An analysis of reality or mood is not M's goal. She documents the smells, the sights, the sounds, the tastes, the words she overhears, the breezes, the sweat, the senses. On the way, she might document an emotion, but mainly she is engrossed in experiencing, not analyzing. In that way, she is like Christopher Isherwood: "I am a camera," shutter open, passively recording. Later he will fix the images with his words, but for now, he is an observer. So, in that way she is not like Isherwood, either. She is an experiencer, not an observer. The recording is not going to be used later, it is used in the here and now to help her keep her focus sharp.

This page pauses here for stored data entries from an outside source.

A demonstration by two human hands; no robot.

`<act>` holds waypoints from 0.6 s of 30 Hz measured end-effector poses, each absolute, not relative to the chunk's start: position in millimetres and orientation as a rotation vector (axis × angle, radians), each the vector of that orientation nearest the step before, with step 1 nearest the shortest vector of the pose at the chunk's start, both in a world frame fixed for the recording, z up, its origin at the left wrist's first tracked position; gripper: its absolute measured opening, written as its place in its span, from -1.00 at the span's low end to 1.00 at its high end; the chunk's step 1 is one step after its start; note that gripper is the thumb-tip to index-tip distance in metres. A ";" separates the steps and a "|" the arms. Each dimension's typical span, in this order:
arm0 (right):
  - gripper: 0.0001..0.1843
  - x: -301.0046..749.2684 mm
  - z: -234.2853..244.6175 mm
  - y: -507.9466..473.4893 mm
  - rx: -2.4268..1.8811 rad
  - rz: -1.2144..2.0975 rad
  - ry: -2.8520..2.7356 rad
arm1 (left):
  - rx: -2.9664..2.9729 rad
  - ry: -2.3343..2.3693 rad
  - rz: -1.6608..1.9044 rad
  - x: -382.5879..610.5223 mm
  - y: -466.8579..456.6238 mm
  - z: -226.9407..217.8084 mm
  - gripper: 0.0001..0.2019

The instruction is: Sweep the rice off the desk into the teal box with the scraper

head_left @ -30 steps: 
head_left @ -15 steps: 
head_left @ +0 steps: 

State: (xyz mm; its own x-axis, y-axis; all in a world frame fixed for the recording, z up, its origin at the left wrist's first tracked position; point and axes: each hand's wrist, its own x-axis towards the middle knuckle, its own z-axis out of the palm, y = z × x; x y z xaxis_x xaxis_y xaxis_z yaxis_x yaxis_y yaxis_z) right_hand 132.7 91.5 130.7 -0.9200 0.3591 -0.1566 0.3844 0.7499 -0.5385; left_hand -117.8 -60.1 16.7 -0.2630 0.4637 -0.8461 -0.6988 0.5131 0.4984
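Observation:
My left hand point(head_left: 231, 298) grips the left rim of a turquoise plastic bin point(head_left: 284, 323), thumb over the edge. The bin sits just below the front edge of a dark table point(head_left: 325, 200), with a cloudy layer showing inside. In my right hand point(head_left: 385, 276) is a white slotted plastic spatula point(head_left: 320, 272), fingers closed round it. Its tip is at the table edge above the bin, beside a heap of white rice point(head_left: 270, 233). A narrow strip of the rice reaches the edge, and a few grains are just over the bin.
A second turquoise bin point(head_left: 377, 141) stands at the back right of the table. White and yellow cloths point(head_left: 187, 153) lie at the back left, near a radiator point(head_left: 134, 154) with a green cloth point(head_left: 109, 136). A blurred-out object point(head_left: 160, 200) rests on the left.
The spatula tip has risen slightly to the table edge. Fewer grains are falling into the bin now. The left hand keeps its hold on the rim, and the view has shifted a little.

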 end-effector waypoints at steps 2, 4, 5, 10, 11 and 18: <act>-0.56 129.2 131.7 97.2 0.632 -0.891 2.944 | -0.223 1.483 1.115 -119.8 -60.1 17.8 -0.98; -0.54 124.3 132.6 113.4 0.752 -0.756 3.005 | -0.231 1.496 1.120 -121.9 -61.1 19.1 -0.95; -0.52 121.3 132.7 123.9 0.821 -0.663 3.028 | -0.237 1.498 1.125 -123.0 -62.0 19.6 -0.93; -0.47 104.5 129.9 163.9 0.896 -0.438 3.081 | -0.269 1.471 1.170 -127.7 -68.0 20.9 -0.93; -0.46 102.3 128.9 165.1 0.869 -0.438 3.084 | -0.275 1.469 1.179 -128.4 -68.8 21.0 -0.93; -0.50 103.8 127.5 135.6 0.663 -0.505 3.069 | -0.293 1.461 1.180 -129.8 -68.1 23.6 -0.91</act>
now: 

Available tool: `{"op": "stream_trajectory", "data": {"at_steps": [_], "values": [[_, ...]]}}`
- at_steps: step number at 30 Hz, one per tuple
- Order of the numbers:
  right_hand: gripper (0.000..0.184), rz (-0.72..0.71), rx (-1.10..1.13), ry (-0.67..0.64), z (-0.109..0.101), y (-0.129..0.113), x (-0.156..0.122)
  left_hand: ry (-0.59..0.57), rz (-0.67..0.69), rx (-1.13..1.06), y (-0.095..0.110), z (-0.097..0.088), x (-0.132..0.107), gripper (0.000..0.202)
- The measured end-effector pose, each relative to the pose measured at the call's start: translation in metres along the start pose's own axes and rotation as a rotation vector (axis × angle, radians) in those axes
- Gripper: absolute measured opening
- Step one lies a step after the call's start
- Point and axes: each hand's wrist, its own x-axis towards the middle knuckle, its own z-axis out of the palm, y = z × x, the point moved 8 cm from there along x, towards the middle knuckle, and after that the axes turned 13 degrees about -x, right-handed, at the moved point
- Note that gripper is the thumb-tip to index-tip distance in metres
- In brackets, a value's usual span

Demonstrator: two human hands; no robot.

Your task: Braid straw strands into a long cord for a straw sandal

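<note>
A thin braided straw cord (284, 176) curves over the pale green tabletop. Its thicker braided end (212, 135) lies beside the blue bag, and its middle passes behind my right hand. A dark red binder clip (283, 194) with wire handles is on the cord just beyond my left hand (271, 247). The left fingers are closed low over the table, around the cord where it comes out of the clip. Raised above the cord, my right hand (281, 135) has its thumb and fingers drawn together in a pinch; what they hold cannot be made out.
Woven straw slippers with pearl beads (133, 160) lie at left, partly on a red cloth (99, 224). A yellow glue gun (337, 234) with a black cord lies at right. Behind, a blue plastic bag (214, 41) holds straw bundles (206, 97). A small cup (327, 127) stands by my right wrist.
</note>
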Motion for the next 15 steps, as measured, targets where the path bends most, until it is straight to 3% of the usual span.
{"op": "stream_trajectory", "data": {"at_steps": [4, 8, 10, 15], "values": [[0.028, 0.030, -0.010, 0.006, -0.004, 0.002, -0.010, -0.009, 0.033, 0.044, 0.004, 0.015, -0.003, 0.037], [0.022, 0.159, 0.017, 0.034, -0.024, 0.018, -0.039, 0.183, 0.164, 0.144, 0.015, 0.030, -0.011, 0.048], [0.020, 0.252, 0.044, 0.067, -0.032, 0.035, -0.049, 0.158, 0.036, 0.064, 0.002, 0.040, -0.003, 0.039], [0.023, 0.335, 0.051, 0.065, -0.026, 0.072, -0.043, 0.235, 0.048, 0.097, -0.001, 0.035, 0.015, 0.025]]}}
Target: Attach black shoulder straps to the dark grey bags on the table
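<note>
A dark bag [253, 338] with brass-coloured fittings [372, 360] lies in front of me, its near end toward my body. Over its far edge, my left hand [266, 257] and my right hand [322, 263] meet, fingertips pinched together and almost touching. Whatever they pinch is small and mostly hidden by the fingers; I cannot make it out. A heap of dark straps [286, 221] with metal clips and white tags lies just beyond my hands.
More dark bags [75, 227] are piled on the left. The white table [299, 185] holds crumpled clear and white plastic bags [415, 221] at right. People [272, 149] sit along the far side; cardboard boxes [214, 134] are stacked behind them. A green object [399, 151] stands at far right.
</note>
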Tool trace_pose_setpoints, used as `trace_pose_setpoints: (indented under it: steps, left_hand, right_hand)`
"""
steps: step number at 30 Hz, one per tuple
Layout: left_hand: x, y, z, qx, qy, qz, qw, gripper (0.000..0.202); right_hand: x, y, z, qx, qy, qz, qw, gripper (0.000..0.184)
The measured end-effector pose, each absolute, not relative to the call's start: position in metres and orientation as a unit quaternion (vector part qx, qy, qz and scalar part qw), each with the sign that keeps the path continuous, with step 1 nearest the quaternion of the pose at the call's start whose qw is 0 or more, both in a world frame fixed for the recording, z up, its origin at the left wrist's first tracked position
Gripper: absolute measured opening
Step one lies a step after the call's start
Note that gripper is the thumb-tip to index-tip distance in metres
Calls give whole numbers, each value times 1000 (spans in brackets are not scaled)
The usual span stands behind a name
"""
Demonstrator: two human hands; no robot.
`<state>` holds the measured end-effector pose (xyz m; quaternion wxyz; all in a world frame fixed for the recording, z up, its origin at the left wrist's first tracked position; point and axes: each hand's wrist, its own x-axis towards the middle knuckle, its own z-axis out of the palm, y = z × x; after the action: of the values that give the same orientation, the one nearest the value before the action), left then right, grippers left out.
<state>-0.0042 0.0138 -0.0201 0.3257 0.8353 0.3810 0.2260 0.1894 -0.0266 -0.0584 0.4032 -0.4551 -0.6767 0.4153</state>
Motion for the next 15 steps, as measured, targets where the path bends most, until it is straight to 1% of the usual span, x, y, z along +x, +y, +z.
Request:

It's a subtle distinction, but I am slowly figuring it out. I'm not sure how she will manage to convey it to her Slow Travel attendees, especially because she also doesn't care how and why other people journal.
As we discuss Didion et al, I wonder, not for the first time, what compels me to blog, to post pictures and haiku to Facebook, to record and share the things that fascinate me. Why do I need a product? Why can't I just use the camera and the word to help me focus on the moment? It's true that sharing has some huge fringe benefits: other people share back, and those sharings inform my visions. We none of us create in a vacuum, right? And I get great pleasure when other people post their own creations in response. It's a conversation, opaque and long-distance, but so much more satisfying than a monolog.
The healing part of this blog is over, I think. I'm tired of whining about the emotional and physical twists in my days. I'm tired of being tired, and I'm bored with my thoughts. I'd like to go back to the sharing part, but I seem to have nothing to share. I work, I watch the sun set, I do the various things that I can do: make food, music, photos, poems, love. I can share some of that, I suppose. But what I want to do is make tracks. Where and how, I do not know.